地方によって異なる規制の問題に関し、政府の「規制改革推進会議」は、規制の内容(許可基準等)の是正については地方分権を尊重して自治体の自主的な取り組みに委ねつつ、地方分権の精神に反しないと考えられる行政手続における書式・様式の統一化・標準化に焦点を当てて取り組みを実施した。例えば、自動車保管場所証明申請書については、各都道府県警察がそれぞれ独自の様式を定めており、広域的な経済活動を行う事業者にとって効率化の妨げとなっているとの指摘があったが、警察庁と協議を重ねた結果、他の都道府県警察の様式で申請が行われた場合であっても当該申請を適切に受け付けて処理することや、国家公安委員会規則に定めのない添付書類の提出を求めないこと等の措置が講じられることとなった。

地方における規制改革の課題として、(1)自治体の取り組みに温度差があること(2)自治体間の規制の差異が問題として認識されにくいこと――が挙げられる。今後の対応として、(1)鳥取県の取り組みのような好事例の横展開や改革に向けたインセンティブの付与(2)問題事例の収集・分析による産学官での問題意識の共有――が有効と考えられる。

■ 鳥取県における規制改革・行政手続コスト削減の推進(平井氏)

鳥取県の人口は約56万人である。小規模のため、「スモールメリット」を活かしてさまざまな改革を迅速に進めることができる。
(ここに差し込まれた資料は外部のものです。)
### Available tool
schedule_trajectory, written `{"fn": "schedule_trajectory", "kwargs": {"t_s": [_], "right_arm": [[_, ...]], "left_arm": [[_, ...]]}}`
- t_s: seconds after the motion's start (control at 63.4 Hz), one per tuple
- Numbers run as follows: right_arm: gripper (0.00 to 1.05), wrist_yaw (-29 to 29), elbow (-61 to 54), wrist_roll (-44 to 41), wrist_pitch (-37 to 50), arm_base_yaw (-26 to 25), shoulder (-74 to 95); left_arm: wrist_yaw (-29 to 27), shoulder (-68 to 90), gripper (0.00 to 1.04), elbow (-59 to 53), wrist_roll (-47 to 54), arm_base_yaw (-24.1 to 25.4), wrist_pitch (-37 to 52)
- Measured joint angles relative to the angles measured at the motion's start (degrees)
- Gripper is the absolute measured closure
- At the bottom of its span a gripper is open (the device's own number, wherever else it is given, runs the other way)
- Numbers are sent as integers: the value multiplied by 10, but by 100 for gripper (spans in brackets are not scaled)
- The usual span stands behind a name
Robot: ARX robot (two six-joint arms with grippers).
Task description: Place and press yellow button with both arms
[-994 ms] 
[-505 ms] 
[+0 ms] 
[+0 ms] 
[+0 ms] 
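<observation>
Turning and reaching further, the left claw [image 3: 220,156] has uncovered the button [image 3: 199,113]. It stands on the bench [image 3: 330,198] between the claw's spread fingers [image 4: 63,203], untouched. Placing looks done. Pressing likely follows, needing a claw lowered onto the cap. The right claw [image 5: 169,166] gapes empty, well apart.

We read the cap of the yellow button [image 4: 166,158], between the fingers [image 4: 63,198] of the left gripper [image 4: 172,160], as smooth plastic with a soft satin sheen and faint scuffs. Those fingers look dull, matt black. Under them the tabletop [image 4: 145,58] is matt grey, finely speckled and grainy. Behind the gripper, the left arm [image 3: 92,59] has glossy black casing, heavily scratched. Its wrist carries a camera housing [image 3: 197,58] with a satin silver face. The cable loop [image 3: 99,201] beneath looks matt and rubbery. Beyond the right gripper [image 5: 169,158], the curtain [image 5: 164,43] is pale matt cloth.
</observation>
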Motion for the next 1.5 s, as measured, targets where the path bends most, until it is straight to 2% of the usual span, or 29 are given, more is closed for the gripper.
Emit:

常設型の県民投票制度の導入や、監査調書等を含む積極的な情報公開、県政参画電子アンケートをはじめとする多様な広聴の取り組み等、他の都道府県にない特徴的な施策を講じている。危険ドラッグの全面禁止を規定した条例改正は、他の都道府県や国の法改正にも影響を与えており、鳥取県が国の仕組みを変えた事例といえる。

行財政改革も積極的に推進しており、(1)予算編成における一発査定の導入(時間外労働6割減)(2)管理職への女性登用(2割、都道府県1位)(3)水力発電施設の改修・運営におけるPFI・コンセッション方式の導入検討(全国初)(4)カイゼン活動の導入による働き方改革(2013~17年の累計で約3.7万時間削減)(5)岡山県との情報セキュリティクラウドの共同構築・運用(約7.6億円の調達コスト削減)――等の成果を挙げている。

規制・行政手続改革も重視している。規制改革については、「鳥取県規制改革会議」を設置して県民の提案を受け付け、道路占用料の減免措置に関する添付書類の簡素化等の規制・制度の見直しにつなげている。行政手続改革では、補助金や許認可手続に要する県民や企業の作業時間を30%以上削減し、わずか1年で国の目標(20%)を上回った。具体的には、(1)電子申請システムの活用(手数料のクレジットカード納付にも対応)(2)添付書類の削減や申請書の様式改善(3)行政内部での添付書類の共有④複数手続の一本化による処理期間の短縮――等で効果を挙げている。特に電子申請システムは、閉庁時間帯の利用率が全体の4割を超えており、役所を訪問せずに済む効果は大きい。

今後も規制改革・行政手続改革を進め、地域活性化や官民の業務改革に取り組んでいきたい。